A new display at the Tel Aviv Museum of Art (TAMA) tells the surprising story of how a painting seized by the Nazis in 1933 from the Jewish German media mogul Rudolf Mosse entered the Israeli museum’s collection 60 years later.
From Darkness to Light (1871) by the Dutch painter Jozef Israëls was identified in 2017 by the Mosse Art Research Initiative, a ground-breaking provenance project set up by Mosse’s heirs and the German government. The researchers allowed the Tel Aviv museum to continue exhibiting the work to raise awareness of Nazi-looted art; it will remain on view until October, when it will be restituted to Mosse’s heirs. Over the years it has been frequently displayed in the museum’s Jewish Old Masters gallery and lent for international exhibitions. “The painting will be missed,” says Sophia Berry Lifschitz, the assistant curator of Modern art at TAMA.

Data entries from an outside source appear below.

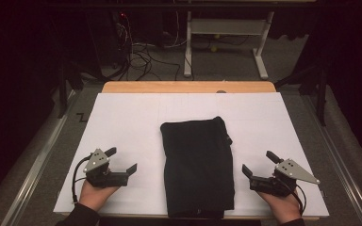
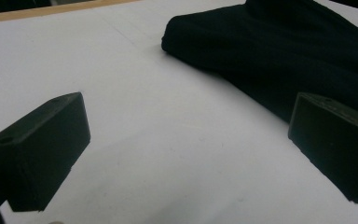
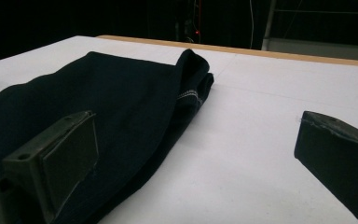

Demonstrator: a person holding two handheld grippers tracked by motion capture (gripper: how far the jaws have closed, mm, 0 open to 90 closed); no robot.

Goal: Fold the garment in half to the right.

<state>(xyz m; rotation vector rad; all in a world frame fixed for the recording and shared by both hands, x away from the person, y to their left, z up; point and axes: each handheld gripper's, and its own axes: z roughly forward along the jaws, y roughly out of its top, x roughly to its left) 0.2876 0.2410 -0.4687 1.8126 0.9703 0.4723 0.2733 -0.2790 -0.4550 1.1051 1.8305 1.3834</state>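
While lying folded at the middle of the desk [image 1: 122, 117] toward its near edge, dark garment [image 1: 198, 165] judged soft, limp, light, best pinched at side folds; left gripper [image 1: 122, 160] and right gripper [image 1: 259, 163] wide open, empty, flanking.
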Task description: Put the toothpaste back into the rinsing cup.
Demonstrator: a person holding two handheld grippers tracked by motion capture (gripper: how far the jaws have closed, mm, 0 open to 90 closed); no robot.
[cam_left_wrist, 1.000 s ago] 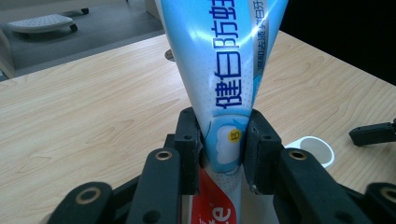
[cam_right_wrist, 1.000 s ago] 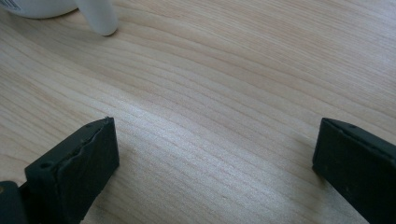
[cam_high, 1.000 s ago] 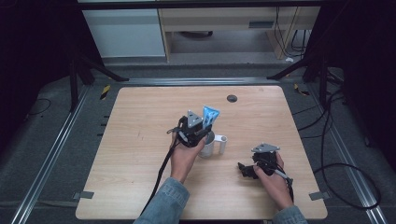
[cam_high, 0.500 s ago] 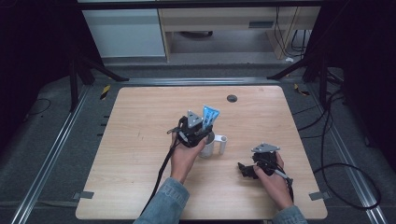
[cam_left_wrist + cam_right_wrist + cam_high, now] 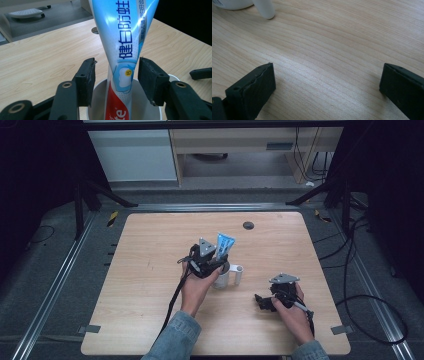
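Tube (image 5: 125, 47) upright in mug (image 5: 100, 100), red cap end down inside, blue flat end sticking well above rim; in high view tube (image 5: 224, 245) and mug (image 5: 221, 278) near table (image 5: 150, 260) centre, handle twd R side. L gripper (image 5: 116, 75) straddling tube just above rim, jaws spread, gaps both sides, pads (image 5: 87, 75) not touching tube, so no pinch at present. From above, L gripper (image 5: 209, 262) right beside the mug, hand under it. R gripper (image 5: 327, 82) low over bare wood, jaws wide apart, nothing between; mug base and handle tip at top-left edge of that view. In high view R gripper (image 5: 267, 301) well apart from mug, to its R and nearer the person. Judging progress: tube-in-mug step looks done, tube leaning on its own against rim, w/ L jaws opened around it. Left to do, prob: back L gripper up and away w/o knocking tube or tipping mug. R gripper idle, no part visible in this step. Small dark disc (image 5: 248, 225) far side of table, untouched.
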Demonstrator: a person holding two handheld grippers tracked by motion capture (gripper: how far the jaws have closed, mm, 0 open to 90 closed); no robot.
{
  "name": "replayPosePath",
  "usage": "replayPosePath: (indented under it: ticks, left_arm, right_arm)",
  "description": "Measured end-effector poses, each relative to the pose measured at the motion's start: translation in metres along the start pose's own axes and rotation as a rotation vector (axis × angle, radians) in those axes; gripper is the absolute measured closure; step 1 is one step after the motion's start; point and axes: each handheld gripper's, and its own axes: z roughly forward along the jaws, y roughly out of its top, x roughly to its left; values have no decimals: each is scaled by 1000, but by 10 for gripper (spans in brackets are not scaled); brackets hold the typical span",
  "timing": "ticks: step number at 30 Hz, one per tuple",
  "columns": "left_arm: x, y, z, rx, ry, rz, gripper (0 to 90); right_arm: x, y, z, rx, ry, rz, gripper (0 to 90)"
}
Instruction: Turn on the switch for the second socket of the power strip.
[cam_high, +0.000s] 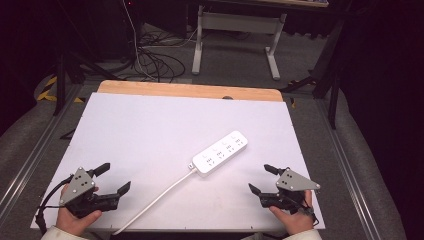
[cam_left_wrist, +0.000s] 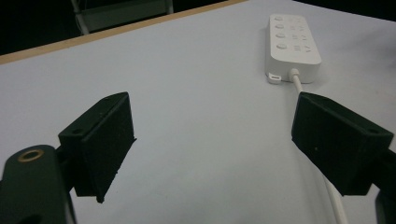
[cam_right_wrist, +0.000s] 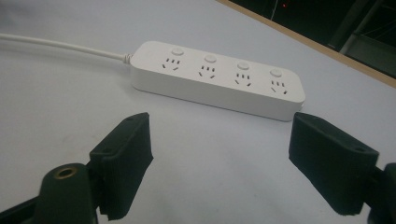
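Observation:
A white power strip with several sockets and round buttons lies slanted near the middle of the white table. Its white cable runs down to the front edge. My left gripper rests at the front left, held by a hand, jaws wide open and empty. In the left gripper view the strip lies far ahead to the right, and the cable passes under the right jaw. My right gripper sits at the front right, open and empty. The strip lies just beyond its jaws.
A wooden strip edges the table's far side. Behind it stand a white desk frame and loose cables on the floor. Metal rails run along both sides of the table.

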Motion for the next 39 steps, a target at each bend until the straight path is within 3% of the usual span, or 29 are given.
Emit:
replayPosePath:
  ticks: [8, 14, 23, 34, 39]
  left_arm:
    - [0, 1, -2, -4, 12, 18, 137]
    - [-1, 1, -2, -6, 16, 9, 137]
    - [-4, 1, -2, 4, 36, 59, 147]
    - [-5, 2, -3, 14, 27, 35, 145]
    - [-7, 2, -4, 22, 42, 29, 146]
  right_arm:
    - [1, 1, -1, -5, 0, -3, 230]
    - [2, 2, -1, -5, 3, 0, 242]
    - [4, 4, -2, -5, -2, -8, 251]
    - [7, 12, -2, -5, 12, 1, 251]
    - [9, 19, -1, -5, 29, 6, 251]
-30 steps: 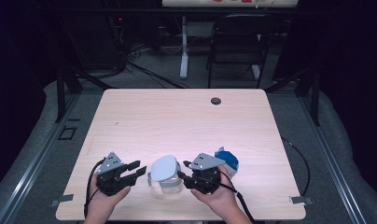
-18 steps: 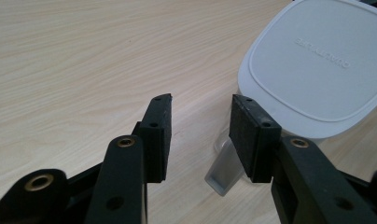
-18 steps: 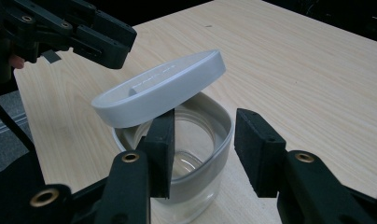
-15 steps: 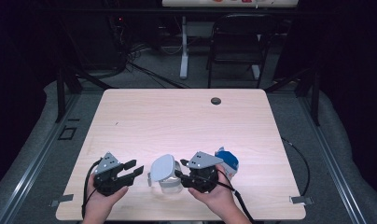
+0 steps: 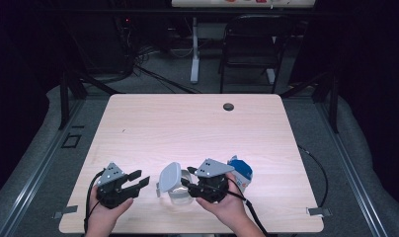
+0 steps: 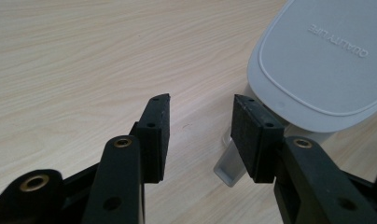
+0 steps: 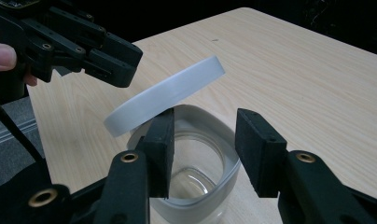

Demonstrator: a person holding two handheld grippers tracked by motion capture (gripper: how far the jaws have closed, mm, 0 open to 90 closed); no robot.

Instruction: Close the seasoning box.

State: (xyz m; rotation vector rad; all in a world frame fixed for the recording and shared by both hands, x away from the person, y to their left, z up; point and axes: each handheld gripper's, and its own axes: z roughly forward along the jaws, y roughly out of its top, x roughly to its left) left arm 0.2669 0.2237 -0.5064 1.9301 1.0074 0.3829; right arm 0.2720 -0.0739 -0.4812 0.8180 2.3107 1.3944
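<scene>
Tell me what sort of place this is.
Likely a lab or recording workroom: a bare wooden table on a dark floor, cables behind it, an empty chair, and handheld tongs working a clear container.

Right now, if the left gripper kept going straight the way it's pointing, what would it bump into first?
Probably the grey lid, tilted up on the clear container. The left gripper is open and aimed that way, with the lid just beyond its jaw tips, a bit to one side. How near it is, is hard to judge.

Far table [image 5: 187, 123] lies bare; near edge, the jar [image 5: 180, 193] with raised lid [image 5: 169, 177] and a blue item [image 5: 241, 170] block passage.
</scene>
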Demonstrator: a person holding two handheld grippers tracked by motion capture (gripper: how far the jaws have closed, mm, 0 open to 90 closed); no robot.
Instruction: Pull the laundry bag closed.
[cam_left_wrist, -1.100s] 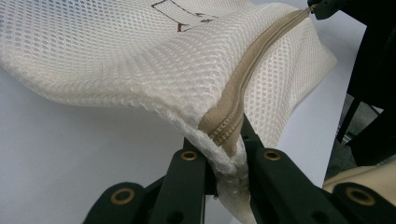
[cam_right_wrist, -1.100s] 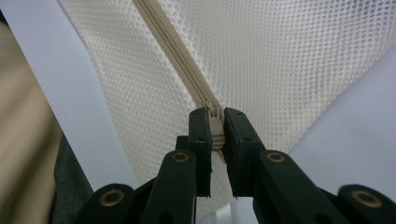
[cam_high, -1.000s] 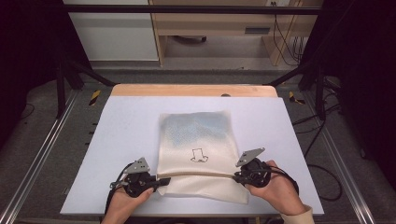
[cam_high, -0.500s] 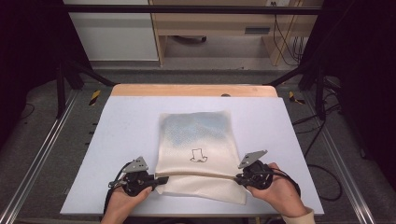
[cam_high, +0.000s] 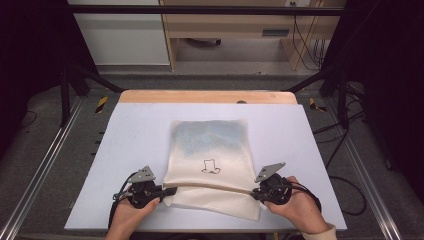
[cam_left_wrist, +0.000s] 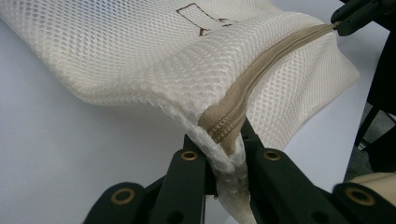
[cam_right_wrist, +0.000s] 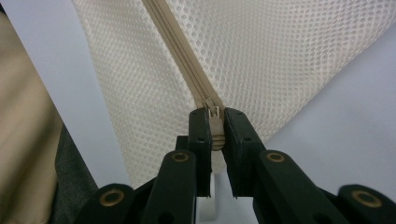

The painting was sold at auction in 1934 and resurfaced on the market in 1993, when it was bought in good faith by the Tel Aviv-based art dealer, Meir Stern, himself an Auschwitz survivor. Stern sold the work to a private collector who donated it to the museum the same year.
The case illuminates the challenges still involved in identifying and restituting Nazi-looted art—even in Israel, where there is clear interest. Around 600 works of art seized during the Second World War and recovered by the Allied forces were transferred to Israel by Jewish restitution agencies in the early 1950s. Kept at the Israel Museum in Jerusalem, these objects have been exhibited and are catalogued on the institution’s website, yet few have returned to the heirs of the original owners.
“Over the years there have been efforts to return these art works, but they haven’t been very organised,” says Colette Avital, the chair of the Center Organizations of Holocaust Survivors in Israel. In the past, “people were looking for their families; they weren’t looking for their paintings”, says Shlomit Steinberg, the senior curator of European art at the Israel Museum and the curator of its current exhibition of the trove of the Nazi art dealer Hildebrand Gurlitt.
The now defunct Company for Location and Restitution of Holocaust Victims’ Assets (Hashava), a non-profit organisation backed by the Israeli government, primarily restituted the assets of Holocaust victims who had anticipated emigrating to a Jewish state. Hashava placed responsibility for provenance research on cultural institutions, which often lack the funding and expertise necessary.
The Israeli culture ministry held a conference last September to train around 50 museum professionals in Second World War provenance research. Meanwhile, at the Israel Museum, two retired staff members meet weekly to research the collection.
Lifschitz believes that such attempts, while noble, are insufficient. “We’ve written letters petitioning the ministry of culture to dedicate resources to this issue, like many other European countries have done,” she says. “It’s not enough to say: ‘This is your responsibility.’ We’re doing everything within our capacity. But it requires expertise, and regular museum staff can’t do it if the goal is for the effort to be significant.”